Hookes law problem - mechanics problem - CIE past papers

So today as i was practicing past papers, I came upon this question and honestly i coudnt get how they got the answer, here it is

A light elastic string has natural length 3m and modulus of elasticity 45N. A particle P of weight 6N is attached to the mid-point of the string. The ends of the string are attached to fixed points A and B which lie in the same vertical line with A above B and AB = 4. The particle P is released from rest at the point 1.5m vertically below A.
Calculate the distance P moves after its release before first coming to instantaneous rest at a point vertically above B. (you may assume that at this point the part of the string joining P to B is slack).

I'd reaaally appreciate your help guys.

What have you tried? At what point do you get stuck? Post your working, please.

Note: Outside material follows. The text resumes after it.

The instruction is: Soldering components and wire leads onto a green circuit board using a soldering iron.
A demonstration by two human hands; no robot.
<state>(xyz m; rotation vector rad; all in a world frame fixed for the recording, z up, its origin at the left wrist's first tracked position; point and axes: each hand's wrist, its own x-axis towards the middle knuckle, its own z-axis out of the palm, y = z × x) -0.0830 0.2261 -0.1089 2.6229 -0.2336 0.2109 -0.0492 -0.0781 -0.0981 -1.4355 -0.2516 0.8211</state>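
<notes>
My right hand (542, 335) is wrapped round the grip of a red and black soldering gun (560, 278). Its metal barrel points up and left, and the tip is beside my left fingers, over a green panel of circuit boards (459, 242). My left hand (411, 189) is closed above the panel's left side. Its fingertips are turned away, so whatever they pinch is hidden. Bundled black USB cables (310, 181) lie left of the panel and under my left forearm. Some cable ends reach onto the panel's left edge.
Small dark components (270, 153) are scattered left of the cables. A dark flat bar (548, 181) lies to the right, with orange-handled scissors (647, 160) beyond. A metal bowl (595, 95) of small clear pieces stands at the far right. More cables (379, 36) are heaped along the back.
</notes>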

l=3, (lmabda)= 45N, PB = ?

45 * (3-1.5-PB)^2 / 2*3 = 6 (PB)
45 * (2.25 + PB^2 - 3PB)/6 = 6PB
7.5 * (2.25 + PB ^ 2 - 3PB) = 6PB
PB ^ 2 - 3.8PB + 2.25 = 0
= 3.06 , 0.735

I attempted to equate PE with EE since PE is decreasing (moving downwards) and EE is increasing (tension is increasing in the part AP of the string), but the correct answer was 1.22m.